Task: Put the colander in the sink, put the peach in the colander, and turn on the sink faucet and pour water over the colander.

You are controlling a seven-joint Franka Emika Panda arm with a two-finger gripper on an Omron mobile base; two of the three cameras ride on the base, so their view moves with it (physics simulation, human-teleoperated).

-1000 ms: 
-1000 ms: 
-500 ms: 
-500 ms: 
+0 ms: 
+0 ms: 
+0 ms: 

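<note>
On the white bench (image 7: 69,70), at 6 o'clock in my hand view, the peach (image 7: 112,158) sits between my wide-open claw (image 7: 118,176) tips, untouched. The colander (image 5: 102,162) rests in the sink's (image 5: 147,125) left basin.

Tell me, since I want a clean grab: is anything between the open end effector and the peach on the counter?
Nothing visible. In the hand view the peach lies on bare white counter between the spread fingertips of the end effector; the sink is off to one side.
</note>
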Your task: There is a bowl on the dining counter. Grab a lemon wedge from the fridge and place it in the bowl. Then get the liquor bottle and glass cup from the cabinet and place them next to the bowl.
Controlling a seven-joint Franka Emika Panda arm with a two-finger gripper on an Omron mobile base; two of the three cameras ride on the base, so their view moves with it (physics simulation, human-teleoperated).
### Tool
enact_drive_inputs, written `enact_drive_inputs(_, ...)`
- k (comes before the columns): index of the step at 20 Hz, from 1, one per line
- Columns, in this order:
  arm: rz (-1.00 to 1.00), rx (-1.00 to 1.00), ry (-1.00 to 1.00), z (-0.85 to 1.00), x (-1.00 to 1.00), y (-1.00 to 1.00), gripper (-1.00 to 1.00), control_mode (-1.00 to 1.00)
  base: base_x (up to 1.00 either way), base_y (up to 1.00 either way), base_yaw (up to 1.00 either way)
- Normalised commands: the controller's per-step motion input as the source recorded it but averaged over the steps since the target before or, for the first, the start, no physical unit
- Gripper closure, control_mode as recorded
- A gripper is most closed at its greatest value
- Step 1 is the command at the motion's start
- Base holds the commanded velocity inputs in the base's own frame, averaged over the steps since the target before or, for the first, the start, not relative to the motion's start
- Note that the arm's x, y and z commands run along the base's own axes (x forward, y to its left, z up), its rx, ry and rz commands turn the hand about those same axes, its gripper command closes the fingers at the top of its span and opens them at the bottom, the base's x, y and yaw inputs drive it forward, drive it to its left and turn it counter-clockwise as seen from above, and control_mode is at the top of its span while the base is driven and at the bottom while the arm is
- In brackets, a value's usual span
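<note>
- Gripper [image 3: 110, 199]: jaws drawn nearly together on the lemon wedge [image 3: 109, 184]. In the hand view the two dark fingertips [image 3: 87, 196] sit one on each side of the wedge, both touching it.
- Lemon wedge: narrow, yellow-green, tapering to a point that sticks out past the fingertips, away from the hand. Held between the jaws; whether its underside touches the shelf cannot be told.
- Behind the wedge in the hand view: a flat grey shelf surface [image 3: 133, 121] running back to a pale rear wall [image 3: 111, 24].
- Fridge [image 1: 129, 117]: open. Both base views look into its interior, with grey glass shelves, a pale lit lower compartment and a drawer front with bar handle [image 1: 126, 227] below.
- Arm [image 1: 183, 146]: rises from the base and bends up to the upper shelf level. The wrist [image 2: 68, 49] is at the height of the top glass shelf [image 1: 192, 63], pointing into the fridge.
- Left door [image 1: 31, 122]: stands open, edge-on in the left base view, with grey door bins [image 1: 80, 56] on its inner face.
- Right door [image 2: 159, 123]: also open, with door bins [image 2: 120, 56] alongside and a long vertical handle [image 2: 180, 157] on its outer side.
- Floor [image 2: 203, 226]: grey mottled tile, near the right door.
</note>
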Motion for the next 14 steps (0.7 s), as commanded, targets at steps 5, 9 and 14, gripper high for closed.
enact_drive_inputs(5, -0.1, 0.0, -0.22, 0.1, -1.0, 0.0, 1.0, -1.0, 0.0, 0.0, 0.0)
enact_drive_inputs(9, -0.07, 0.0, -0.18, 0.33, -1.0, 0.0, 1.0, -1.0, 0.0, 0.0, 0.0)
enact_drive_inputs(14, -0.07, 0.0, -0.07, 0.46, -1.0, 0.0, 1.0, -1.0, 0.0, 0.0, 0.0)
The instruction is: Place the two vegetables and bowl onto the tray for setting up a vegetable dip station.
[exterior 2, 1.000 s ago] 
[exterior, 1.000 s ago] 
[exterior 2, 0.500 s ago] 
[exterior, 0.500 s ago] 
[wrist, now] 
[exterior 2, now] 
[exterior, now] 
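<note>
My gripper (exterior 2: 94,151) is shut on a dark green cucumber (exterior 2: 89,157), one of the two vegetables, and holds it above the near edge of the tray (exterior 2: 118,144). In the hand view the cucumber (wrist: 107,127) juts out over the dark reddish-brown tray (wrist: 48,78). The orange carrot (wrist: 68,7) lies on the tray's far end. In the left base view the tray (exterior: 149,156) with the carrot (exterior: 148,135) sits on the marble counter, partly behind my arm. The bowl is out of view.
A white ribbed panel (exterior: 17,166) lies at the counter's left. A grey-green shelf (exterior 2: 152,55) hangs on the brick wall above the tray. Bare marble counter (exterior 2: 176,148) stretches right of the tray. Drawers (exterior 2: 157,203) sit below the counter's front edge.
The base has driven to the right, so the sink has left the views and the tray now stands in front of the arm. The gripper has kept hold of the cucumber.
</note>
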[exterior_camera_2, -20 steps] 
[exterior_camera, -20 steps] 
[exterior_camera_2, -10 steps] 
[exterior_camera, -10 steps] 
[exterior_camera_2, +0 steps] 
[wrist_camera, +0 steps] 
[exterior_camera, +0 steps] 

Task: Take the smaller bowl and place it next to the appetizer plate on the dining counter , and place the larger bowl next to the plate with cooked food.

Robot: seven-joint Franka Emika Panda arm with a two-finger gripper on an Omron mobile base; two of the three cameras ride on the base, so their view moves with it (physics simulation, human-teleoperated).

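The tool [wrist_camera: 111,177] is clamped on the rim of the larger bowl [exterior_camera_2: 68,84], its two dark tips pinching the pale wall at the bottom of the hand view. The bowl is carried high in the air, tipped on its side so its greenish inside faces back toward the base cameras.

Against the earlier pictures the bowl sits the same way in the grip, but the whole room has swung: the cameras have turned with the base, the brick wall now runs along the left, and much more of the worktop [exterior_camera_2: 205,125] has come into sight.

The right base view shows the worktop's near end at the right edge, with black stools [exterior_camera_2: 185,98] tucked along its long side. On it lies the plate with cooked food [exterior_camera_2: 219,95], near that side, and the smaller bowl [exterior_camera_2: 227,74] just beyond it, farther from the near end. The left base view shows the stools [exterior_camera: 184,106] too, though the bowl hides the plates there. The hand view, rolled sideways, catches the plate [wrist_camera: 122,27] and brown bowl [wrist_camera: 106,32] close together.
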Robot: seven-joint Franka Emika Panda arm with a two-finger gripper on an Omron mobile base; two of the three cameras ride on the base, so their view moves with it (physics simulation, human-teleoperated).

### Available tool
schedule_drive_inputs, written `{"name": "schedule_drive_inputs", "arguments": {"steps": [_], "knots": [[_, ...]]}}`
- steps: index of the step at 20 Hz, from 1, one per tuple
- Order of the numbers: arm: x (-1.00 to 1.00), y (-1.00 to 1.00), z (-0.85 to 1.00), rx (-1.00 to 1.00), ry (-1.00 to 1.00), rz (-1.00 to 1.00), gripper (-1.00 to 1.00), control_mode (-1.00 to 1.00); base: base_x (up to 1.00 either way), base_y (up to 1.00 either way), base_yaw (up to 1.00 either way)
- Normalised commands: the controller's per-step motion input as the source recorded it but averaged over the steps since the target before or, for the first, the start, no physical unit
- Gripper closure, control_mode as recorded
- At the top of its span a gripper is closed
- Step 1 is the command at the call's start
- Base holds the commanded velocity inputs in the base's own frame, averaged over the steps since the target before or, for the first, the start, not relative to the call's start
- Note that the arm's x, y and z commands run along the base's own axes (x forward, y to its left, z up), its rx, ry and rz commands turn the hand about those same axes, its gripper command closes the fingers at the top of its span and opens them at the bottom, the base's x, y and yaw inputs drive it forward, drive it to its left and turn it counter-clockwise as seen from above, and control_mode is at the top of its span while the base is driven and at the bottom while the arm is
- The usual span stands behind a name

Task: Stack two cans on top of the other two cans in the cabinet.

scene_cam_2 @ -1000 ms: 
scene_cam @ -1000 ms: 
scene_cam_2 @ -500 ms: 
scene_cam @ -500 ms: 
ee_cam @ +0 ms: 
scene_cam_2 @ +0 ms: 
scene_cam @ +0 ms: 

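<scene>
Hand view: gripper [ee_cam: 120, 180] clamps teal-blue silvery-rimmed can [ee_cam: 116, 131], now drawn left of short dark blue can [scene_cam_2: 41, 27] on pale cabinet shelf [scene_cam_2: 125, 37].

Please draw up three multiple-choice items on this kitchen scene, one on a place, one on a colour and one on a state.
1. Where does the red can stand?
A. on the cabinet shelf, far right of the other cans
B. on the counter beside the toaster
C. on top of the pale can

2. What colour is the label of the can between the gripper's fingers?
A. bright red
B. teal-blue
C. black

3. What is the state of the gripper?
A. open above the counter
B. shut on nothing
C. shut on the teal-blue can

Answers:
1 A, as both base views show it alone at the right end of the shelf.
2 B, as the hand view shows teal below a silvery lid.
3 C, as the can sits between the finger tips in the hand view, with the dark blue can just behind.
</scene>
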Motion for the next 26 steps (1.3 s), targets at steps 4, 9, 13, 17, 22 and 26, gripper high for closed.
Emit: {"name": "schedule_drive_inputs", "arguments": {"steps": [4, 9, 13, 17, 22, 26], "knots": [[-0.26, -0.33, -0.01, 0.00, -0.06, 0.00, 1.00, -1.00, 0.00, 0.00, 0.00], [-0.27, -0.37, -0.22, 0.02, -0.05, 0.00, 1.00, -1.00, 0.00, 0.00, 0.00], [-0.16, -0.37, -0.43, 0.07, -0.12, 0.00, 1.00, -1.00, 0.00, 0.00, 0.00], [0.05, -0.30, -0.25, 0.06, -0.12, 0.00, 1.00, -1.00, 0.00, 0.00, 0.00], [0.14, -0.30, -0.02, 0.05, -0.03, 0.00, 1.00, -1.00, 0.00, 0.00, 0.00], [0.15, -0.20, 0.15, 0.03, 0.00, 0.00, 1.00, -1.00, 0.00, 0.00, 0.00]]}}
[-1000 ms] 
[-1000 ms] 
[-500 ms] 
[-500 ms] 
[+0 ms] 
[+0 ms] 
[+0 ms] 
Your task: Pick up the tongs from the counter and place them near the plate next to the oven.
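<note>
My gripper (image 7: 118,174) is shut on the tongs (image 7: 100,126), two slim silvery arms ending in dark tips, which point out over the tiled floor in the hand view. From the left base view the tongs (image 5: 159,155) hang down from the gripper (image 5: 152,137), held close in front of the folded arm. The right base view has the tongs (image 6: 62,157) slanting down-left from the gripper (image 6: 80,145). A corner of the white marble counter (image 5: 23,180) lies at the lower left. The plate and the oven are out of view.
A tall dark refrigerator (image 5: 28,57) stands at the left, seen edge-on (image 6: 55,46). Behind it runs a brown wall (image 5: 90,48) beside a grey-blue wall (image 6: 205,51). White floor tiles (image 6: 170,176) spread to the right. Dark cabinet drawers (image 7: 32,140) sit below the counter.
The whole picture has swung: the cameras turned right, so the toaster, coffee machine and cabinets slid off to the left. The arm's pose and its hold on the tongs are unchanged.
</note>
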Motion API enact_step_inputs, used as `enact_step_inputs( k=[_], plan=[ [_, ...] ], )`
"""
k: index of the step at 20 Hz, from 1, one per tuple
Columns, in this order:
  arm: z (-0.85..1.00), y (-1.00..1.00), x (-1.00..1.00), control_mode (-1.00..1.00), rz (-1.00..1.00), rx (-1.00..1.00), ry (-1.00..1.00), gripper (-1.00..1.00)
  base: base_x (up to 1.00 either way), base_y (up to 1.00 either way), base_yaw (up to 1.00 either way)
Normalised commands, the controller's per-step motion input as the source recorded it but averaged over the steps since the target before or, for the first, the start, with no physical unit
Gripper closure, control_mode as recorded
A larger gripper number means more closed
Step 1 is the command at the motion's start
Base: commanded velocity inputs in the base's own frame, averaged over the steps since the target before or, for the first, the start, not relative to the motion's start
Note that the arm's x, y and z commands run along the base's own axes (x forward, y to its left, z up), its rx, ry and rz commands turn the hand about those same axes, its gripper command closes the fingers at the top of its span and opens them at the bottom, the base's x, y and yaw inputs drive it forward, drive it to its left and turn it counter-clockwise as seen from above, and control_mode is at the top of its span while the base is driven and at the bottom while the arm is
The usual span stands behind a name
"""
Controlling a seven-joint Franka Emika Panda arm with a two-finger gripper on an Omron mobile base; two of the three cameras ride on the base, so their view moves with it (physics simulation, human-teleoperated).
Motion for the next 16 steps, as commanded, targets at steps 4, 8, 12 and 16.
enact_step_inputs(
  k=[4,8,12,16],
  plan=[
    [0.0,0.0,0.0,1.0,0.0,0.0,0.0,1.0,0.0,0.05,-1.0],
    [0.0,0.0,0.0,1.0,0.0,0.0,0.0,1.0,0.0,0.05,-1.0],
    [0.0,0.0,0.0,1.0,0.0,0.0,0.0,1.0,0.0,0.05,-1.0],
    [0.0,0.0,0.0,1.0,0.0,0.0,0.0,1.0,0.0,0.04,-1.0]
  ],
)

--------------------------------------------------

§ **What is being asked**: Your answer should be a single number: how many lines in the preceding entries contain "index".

§ **Exercise solution**: 3